Hey, I built one of those too a couple years ago!

I never bothered building a guard for mine either; maybe I should with little tykes running around.


----------



## wachuko (Mar 24, 2022)

KevinM said:


> can you please explain your source of heat?


I had the same question, hahahahahahaha... could not figure out where the heat source was coming from, hahahahaha too funny.  Even more so since the first post it is clearly documented that the source is using a stove... man, I need to sharpen my reading skills, lol


----------



## KevinM (Mar 24, 2022)

Technical Ted said:


> Awesome! What direction of rotation does your blade turn? When facing the front of the fan, does it turn clockwise or counter clockwise? From your video, it appears you are starting it by spinning it clockwise. If so, did you change the timing to do so. The power piston is 90 degree off from the displacer. Mine, built per the drawing, rotates counter clockwise....
> 
> Nice job!
> Ted


Clockwise. I bent the fan mount the wrong direction so I had to rotate the power piston crank to -90 degrees off the displacer to get it to blow forward.  After drilling a hole in my had I wasn't thrilled to make another mount.  I hate sheet metal.
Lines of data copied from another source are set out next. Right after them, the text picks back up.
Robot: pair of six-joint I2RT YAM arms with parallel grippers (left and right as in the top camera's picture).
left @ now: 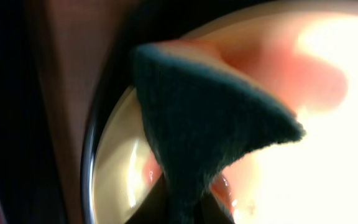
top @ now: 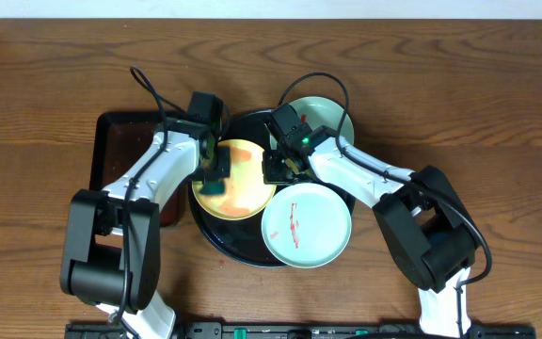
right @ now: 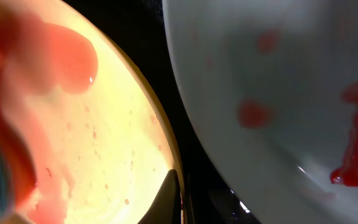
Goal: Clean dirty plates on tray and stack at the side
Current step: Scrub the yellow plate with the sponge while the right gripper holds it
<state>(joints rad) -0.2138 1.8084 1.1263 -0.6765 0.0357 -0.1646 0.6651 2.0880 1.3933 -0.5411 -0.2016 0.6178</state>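
Left pincer (top: 215, 175) clamped on dark scrub pad (left: 210, 130), pressed to sauce-smeared yellow plate (top: 247, 184) directly beneath it, on round black tray (top: 216, 232). Right pincer (top: 278, 168) at plate's opposite rim; grip unreadable. Wiping step. Next, you sweep the red streaks off.

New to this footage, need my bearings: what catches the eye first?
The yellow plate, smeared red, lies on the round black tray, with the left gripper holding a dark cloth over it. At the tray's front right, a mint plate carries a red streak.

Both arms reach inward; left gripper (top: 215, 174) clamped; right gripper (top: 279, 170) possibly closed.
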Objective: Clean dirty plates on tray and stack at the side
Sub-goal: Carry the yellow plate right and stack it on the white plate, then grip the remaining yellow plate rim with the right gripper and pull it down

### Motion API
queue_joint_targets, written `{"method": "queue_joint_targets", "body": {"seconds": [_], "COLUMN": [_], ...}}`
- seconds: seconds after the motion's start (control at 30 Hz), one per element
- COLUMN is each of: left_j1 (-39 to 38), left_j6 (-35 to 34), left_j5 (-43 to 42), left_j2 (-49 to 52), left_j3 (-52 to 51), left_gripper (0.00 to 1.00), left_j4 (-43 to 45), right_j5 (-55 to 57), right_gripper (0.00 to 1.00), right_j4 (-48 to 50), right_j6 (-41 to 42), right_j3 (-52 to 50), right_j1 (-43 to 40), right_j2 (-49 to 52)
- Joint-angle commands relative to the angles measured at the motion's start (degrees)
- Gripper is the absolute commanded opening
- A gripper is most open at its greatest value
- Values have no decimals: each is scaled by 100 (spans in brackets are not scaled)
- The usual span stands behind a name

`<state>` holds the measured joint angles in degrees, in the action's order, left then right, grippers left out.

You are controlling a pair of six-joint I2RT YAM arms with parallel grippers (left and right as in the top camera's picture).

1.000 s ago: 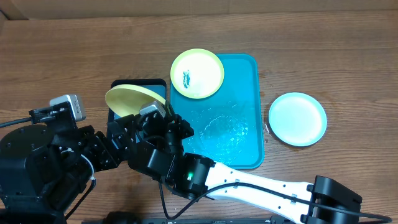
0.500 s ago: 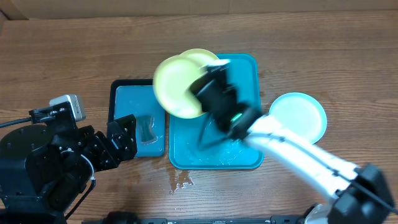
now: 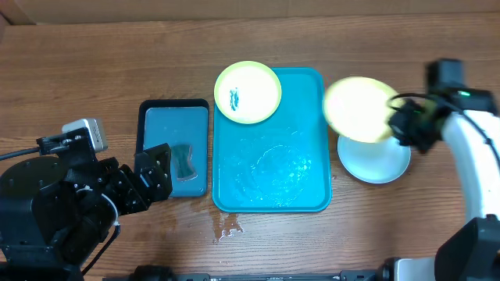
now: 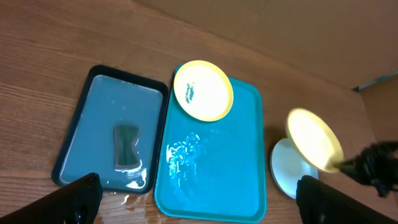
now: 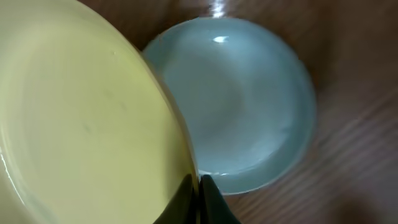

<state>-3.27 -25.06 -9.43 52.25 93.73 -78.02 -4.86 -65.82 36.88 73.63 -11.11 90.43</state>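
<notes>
Yellow plate (image 5: 81, 118) hangs pinched at its rim in the right gripper (image 5: 198, 194), so level and centre it over the pale plate (image 5: 249, 106) beneath the fingers (image 5: 214, 208) before releasing.

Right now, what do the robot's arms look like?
The left arm is bulky and black, with black cables and a grey box on top. The right arm is a slim white tube with black joints and a small green light. The left gripper and right gripper are black.

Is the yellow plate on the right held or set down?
Held: the right gripper pinches the yellow plate above the pale plate.
</notes>
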Motion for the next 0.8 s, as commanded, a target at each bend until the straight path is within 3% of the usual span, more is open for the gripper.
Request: {"method": "queue_joint_targets", "body": {"seconds": [0.0, 0.3, 0.43, 0.53, 0.67, 0.77], "left_j1": [35, 35, 35, 35, 35, 35], "left_j6": [85, 85, 85, 85, 85, 85], "left_j5": [-4, -4, -4, -4, -4, -4], "left_j2": [13, 13, 13, 13, 13, 13], "left_j3": [59, 59, 59, 59, 59, 59], "left_gripper": [100, 100, 100, 100, 100, 100], "left_j4": [17, 17, 17, 17, 17, 17], "right_j5": [181, -219, -428, -597, -1268, -1314], "right_gripper": [4, 4, 29, 34, 41, 45], "right_j4": [-11, 841, 776, 627, 654, 822], "right_j6": [-50, -398, -564, -721, -1537, -1919], "right_j3": [-457, -1753, -1602, -1248, -678, -63], "right_j1": [-664, -835, -710, -538, 94, 1106], "right_j2": [-87, -90, -155, -343, -669, -752]}}
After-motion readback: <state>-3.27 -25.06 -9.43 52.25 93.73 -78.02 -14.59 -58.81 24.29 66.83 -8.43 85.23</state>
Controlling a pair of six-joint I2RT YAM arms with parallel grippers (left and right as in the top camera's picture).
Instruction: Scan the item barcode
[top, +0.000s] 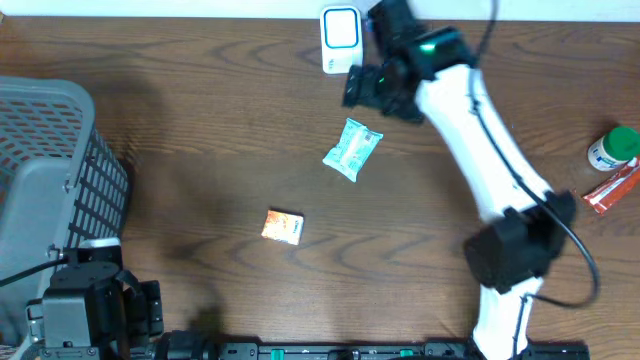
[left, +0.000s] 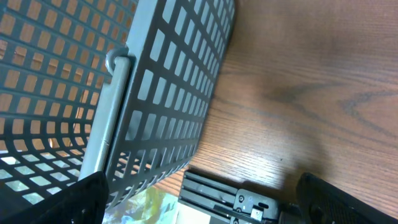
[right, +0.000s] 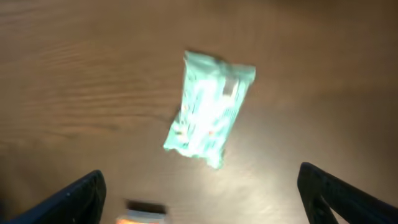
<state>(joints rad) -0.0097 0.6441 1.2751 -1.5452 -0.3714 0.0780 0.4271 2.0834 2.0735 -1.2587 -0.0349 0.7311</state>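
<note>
Two pincers are standing with their fingers spread wide, neither one pinching anything. One teal packet (top: 352, 150) is lying out on the brown wooden bench (top: 200, 130), near the middle and toward the far edge. The right pincer (right: 200, 186) is hovering just beside it on the far side, and its dark fingers (right: 68, 202) are showing at the two lower corners of the right wrist view, clear of the packet. The packet is looking like a soft, oblong pillow pouch, pale mint-green with whitish print, a small light patch near one end and slightly flared, crimped ends. It is sitting at a slant, its upper end leaning to the right in the overhead view, and blur is smearing its print too much for reading. A white scanner (top: 340, 38) with a blue-rimmed face is standing at the far edge of the bench, just beside the right arm's wrist, near the packet but not touching it. A small orange packet (top: 283, 227) is lying nearer the front, apart from the teal one. The left pincer (left: 202, 180) is resting at the front left corner, close beside a grey mesh basket (top: 50, 150). A green-capped white bottle (top: 612, 148) and a red-orange wrapper (top: 612, 190) are lying at the right edge.
</note>
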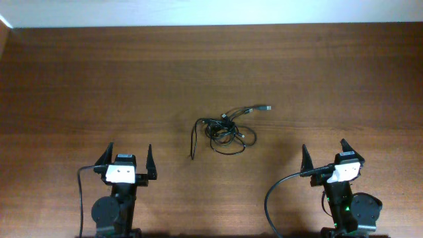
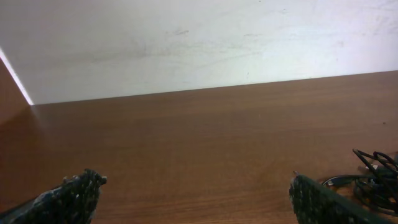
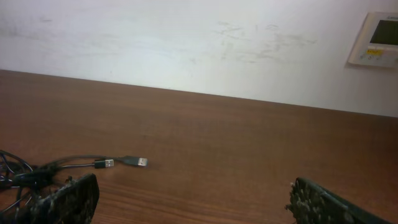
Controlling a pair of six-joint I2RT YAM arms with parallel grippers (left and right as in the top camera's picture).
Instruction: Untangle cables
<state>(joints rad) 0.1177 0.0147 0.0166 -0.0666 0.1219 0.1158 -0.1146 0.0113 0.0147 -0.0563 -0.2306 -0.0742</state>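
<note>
The cables (image 1: 225, 130) lie bunched in a dark knot at the middle of the wooden table, with one loop trailing down to the left and a silvery plug (image 1: 267, 107) pointing right. My left gripper (image 1: 127, 157) stands open at the near left, well short of the knot, nothing between its fingers. My right gripper (image 1: 324, 153) is open at the near right, also apart from the knot. In the left wrist view the cables (image 2: 375, 174) show at the far right edge. Seen from the right wrist, the cables (image 3: 25, 177) sit at the far left and two plugs (image 3: 124, 162) lie ahead.
The brown wooden table (image 1: 99, 79) runs back to a white wall (image 2: 186, 43). A white wall panel (image 3: 374, 39) hangs at the upper right. Thick black arm cables (image 1: 277, 198) loop beside both arm bases at the near edge.
</note>
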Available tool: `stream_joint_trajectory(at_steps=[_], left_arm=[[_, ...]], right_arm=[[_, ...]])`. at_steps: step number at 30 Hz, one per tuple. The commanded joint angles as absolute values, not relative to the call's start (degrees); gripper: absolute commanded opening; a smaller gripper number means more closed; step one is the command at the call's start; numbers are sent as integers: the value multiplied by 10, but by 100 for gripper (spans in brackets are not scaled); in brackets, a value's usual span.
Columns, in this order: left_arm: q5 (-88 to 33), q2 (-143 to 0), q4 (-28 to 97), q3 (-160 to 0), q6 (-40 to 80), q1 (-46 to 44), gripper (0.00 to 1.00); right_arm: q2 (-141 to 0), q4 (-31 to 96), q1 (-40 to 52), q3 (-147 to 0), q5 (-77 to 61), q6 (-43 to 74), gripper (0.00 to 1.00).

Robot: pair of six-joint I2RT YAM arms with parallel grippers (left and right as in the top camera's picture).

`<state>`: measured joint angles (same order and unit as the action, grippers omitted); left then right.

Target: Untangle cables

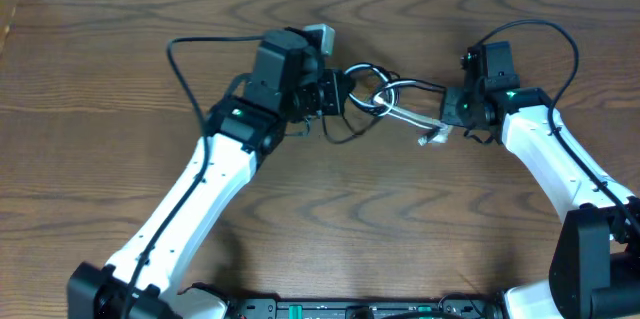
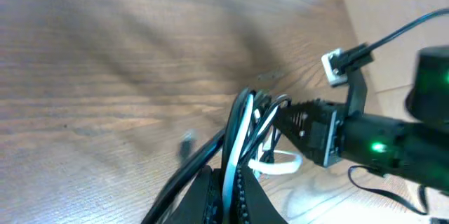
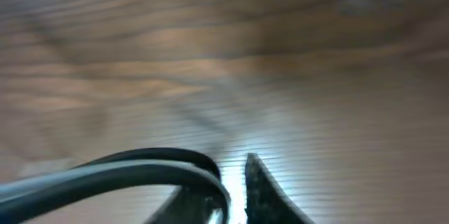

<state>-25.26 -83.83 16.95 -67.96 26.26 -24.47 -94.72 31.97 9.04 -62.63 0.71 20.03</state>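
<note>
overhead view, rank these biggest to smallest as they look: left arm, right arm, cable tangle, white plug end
1. left arm
2. right arm, though the frame edge cuts it off, so this is unsure
3. cable tangle
4. white plug end

Left claw cut by bottom edge, right claw blurred, black cable running off-frame left.
</note>
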Motion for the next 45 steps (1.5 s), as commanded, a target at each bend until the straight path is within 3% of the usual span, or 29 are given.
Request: stream_joint_trajectory(at_steps=[1, 6, 10, 15, 19, 28, 33, 40, 45], left_arm=[[-251, -815, 169, -685, 256, -225, 7], [-251, -815, 169, -685, 258, -225, 7], [-251, -815, 169, -685, 258, -225, 7], [-251, -815, 169, -685, 269, -225, 7], [-251, -815, 169, -685, 283, -225, 8], [-250, -815, 151, -685, 319, -225, 7], [-250, -815, 143, -685, 362, -225, 7], [-251, -815, 129, -685, 484, -225, 7], [-251, -815, 113, -685, 501, -225, 7]], right_arm=[[-939, 328, 88, -630, 169, 209, 45], [-938, 314, 87, -631, 124, 145, 73], [-930, 333, 87, -665, -120, -2, 79], [-917, 357, 87, -740, -267, -35, 88], [-915, 335, 88, -772, -278, 67, 86], [-938, 310, 141, -770, -291, 251, 68], [-955, 303, 169, -770, -324, 272, 60], [-964, 306, 199, -770, -307, 270, 57], [-997, 305, 204, -770, -303, 270, 55]])
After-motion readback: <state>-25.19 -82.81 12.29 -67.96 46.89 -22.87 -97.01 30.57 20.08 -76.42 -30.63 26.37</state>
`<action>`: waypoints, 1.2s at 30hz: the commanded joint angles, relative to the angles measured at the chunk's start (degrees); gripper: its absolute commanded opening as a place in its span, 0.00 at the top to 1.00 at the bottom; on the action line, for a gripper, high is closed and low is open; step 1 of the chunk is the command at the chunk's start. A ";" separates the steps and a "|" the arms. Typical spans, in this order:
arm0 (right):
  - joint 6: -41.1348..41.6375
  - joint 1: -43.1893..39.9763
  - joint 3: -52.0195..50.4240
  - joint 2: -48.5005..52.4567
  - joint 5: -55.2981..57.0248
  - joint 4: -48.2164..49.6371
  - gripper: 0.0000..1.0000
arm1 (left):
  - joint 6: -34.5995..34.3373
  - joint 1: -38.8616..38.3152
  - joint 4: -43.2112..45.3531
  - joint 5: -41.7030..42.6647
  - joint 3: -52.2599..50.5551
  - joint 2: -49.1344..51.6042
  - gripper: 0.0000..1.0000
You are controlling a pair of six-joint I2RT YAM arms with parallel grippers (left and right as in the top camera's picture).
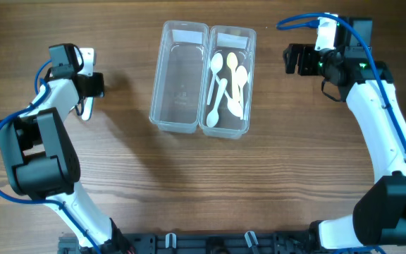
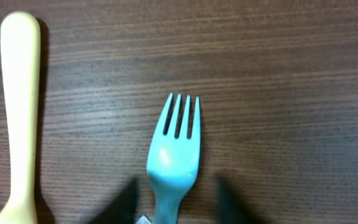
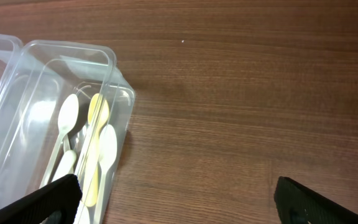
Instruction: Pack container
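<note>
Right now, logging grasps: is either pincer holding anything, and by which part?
Nothing held: left pincer straddles the fork's handle with gaps; right pincer is open, empty.

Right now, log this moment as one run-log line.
step: fork pickup | left jaws: open astride teal fork | right jaws: open, empty, beside spoon container | other container: empty

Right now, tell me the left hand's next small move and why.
Probably close the left hand on the blue fork, at its handle. It lies flat on the wooden table between the fingers, which stand clear of the handle on both sides, so nothing is gripped yet.
</note>
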 commanded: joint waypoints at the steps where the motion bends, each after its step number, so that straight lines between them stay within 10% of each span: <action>1: -0.68 0.02 0.11 -0.66 0.52 0.24 0.00 | 0.09 -0.07 0.61 0.22 0.17 -1.81 0.00; 17: -0.66 0.02 0.11 -0.66 0.50 0.35 0.00 | -5.99 -0.09 2.99 0.72 0.15 2.80 0.00; 23: -0.63 0.02 0.11 -0.66 0.52 0.37 0.00 | -5.97 -0.33 1.64 0.72 0.15 3.04 0.57; 36: -0.63 0.02 0.11 -0.66 0.52 0.35 0.00 | -6.16 -0.33 1.79 0.70 0.17 0.28 0.92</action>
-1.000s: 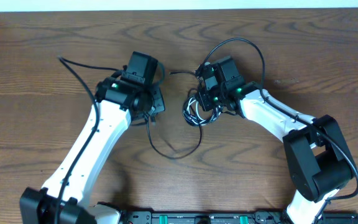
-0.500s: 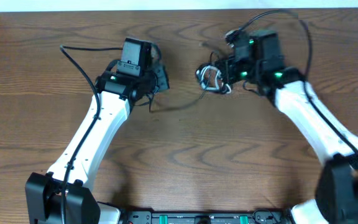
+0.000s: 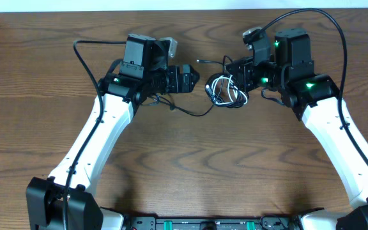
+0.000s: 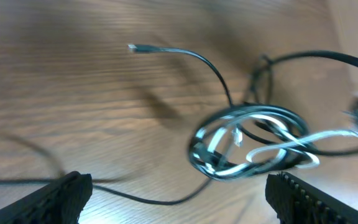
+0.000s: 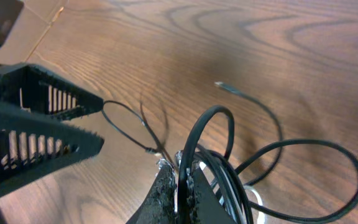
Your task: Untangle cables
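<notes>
The cables form a tangled coil of black and white cords (image 3: 225, 91) in the middle of the wooden table. My right gripper (image 3: 237, 83) is shut on a black loop of that coil (image 5: 194, 140), with the cord pinched between its fingertips (image 5: 182, 177). My left gripper (image 3: 193, 78) stands open just left of the coil and holds nothing. The coil (image 4: 247, 143) lies ahead of its wide-apart fingers (image 4: 61, 196). One thin black cord (image 4: 148, 199) runs across the wood between them. A loose plug end (image 4: 135, 48) points away from the coil.
Thick black wires fixed to the arms arch over the left arm (image 3: 88, 45) and the right arm (image 3: 324, 16). The table's far edge (image 3: 190, 7) runs close behind both grippers. In the right wrist view, the left gripper's ribbed fingers (image 5: 36, 124) fill the left side.
My left gripper has opened and swung right toward the coil, letting go of the black cord. My right gripper has carried the coil up and to the right.
</notes>
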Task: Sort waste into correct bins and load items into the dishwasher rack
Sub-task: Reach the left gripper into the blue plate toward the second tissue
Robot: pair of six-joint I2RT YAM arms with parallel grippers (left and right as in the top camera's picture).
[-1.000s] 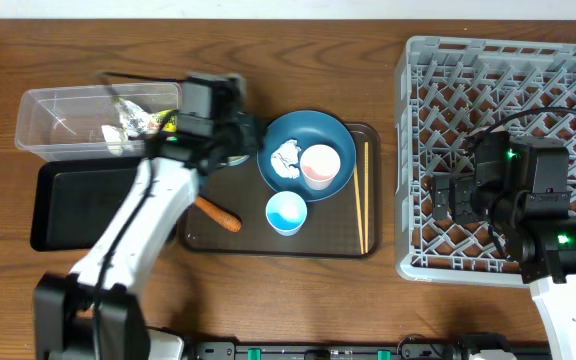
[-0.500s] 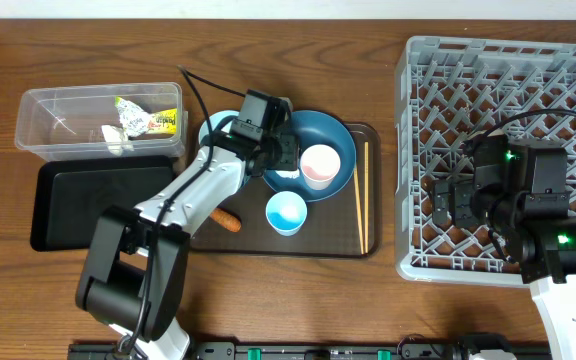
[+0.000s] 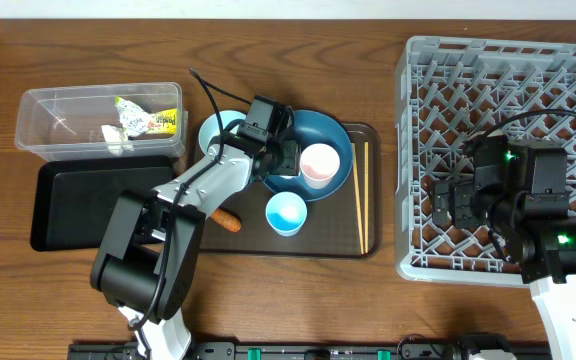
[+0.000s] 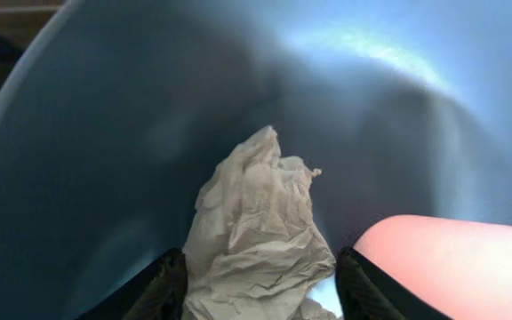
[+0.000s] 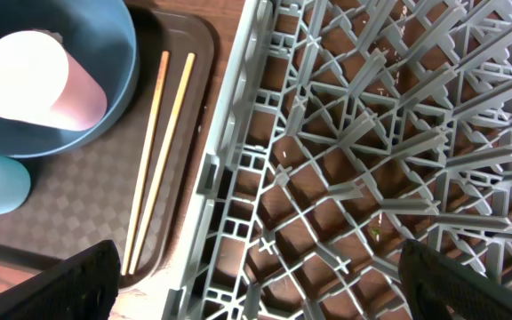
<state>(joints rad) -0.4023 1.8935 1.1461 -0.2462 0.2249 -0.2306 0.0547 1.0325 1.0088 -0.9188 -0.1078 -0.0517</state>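
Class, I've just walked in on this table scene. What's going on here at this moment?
The left gripper is down inside the blue dish, its fingers on either side of the crumpled white paper; whether they squeeze it yet is unclear. A pink cup sits in the same dish. A printed wrapper is already in the clear tub. The right gripper hangs open and empty over the rack. The chopsticks, light blue cup and carrot piece sit on the brown tray.

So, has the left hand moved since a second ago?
Yes. The left hand swung right, from the clear tub to the blue dish, and now straddles the crumpled paper.
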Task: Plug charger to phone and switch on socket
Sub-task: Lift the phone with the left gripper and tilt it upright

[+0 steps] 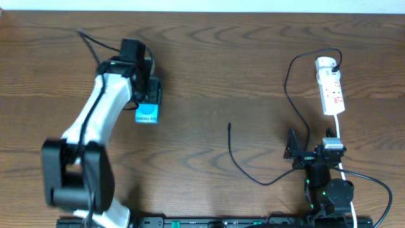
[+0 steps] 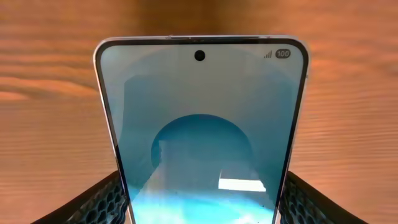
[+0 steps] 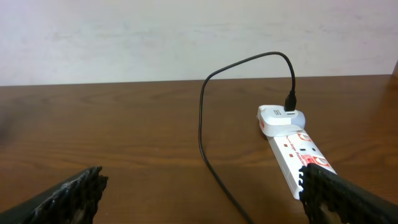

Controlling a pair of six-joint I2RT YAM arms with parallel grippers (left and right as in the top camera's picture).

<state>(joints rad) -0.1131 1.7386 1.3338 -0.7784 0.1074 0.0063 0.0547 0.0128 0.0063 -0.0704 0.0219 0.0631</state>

The airflow over the cold end helps a lot, I used just a flywheel for the first testing and the cold end got pretty hot, therefore efficiency was not great.


----------



## KevinM (Mar 24, 2022)

wachuko said:


> I had the same question, hahahahahahaha... could not figure out where the heat source was coming from, hahahahaha too funny.  Even more so since the first post it is clearly documented that the source is using a stove... man, I need to sharpen my reading skills, lol


I missed that in the original message.  Who would have thought that the stovepipe in the picture would be connected to a stove.


----------



## ErichKeane (Mar 24, 2022)

KevinM said:


> I missed that in the original message.  Who would have thought that the stovepipe in the picture would be connected to a stove.


  I actually figured it out right away because as soon as I saw this I was like, "This would be fun to put on my shop woodburning stove! I should mention that!  Oh, looks like he knows  "


----------



## Technical Ted (Mar 24, 2022)

Good job! I thought it was running in the opposite direction from mine. More than one way to skin a cat!

Yes, the fan drawing air through the fins does help, even on top of a hot wood stove. Nice design and I can feel the hot air blowing from mine!

Definitely a fun build!

Ted


----------



## Technical Ted (Mar 24, 2022)

ErichKeane said:


> I actually figured it out right away because as soon as I saw this I was like, "This would be fun to put on my shop woodburning stove! I should mention that!  Oh, looks like he knows  "



Maybe I should have mentioned the "stove" part in the thread title! 

Ted


----------